O projeto foi submetido à apreciação do Comitê de Ética da Secretaria de Saúde do Município de São Paulo, tendo sido obtida autorização para a realização do estudo junto à SUVIS do Butantã, São Paulo. Os dados foram coletados por meio de roteiro semi-estruturado de entrevista, anteriormente alvo de pré-teste, tendo sido gravados os depoimentos e transcritos na íntegra. Utilizou-se de técnica de análise de discurso para decodificar o material empírico, e dos depoimentos foram depreendidas frases temáticas(9-10). Foram entrevistados todos os profissionais que atuavam junto à DOTS na região da SUVIS Butantã, contemplando 22 sujeitos: 9 coordenadores (gerentes) de Unidades Básicas de Saúde (UBS), 13 profissionais de saúde que atuavam junto à assistência: 3 médicos, 5 enfermeiras e 5 auxiliares de enfermagem, além do Coordenador do Programa de Controle da Tuberculose e DOTS da SUVIS do Butantã. As entrevistas foram realizadas no período de maio a julho de 2006. O cenário do estudo foi composto por 7 UBS da SUVIS Butantã.

RESULTADOS

Da totalidade dos sujeitos, 18 eram do sexo feminino e 4 do sexo masculino. Quanto à faixa etária dos pesquisados, dois estavam entre 21 e 30 anos, cinco de 31 a 40, 5 de 41 a 50, oito entre 51 e 60, e dois acima dos 61 anos. Dentre os 9 coordenadores (gerentes) de UBS, 8 eram do sexo feminino e somente um profissional tinha menos de 40 anos. Apenas 3 coordenadores referiram não ter recebido treinamento específico para atuar com tuberculose. Dentre os 13 profissionais de saúde que desenvolviam a assistência direta aos doentes, 11 eram do sexo feminino. Os 3 médicos referiram ter recebido treinamento, e todos tinham grau de especialista em saúde pública. Dentre as 5 enfermeiras, apenas uma referiu ter experiência e formação nessa mesma área, enquanto as demais referiram que o aprendizado foi resultado da prática diária no serviço, ou por orientações prestadas pela SUVIS do Butantã, São Paulo. Todos os 5 auxiliares de enfermagem negaram ter recebido treinamento para a operacionalização da DOTS, mas afirmaram receber supervisão em serviço pela enfermeira da UBS.
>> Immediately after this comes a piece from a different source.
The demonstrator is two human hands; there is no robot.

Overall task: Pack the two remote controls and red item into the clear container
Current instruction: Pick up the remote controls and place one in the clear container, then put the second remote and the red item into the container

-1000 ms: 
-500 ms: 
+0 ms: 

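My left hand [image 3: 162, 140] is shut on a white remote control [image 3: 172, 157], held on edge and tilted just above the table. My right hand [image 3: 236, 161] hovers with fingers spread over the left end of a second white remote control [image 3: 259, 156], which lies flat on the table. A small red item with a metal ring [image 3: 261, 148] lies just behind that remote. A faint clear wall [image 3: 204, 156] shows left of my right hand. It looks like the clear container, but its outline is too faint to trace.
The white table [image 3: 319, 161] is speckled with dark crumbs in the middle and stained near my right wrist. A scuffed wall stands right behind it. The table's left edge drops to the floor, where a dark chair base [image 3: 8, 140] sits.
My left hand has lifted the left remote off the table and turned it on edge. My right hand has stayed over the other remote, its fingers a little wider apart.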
Da análise dos depoimentos emergiram frases temáticas que se apresentam sintetizadas a seguir. Por considerar que, em alguns casos, a expressão manifesta pelos sujeitos ilustra de forma mais efetiva a apresentação dos achados, conservou-se o depoimento, que aparece em itálico.

Os significados sobre o Tratamento Supervisionado (TS)

Os coordenadores de UBS e Coordenador do PCT e DOTS na região

O TS é considerado estratégia eficiente para controlar as dificuldades da baixa adesão ao tratamento da tuberculose e investimento para aumentar as taxas de cura e diminuir o abandono. Quanto ao seu significado, houve menção de que se refere a ver, controlar e observar a ingestão da medicação, garantindo a adesão ao tratamento. Torna possível quebrar a cadeia de transmissão, alcançar a cura, além de evitar conseqüências do tratamento incorreto, acompanhar os comunicantes, abordar dificuldades no tratamento, diminuir a resistência aos medicamentos, organizar o serviço de saúde, e permitir que todos falem a mesma língua.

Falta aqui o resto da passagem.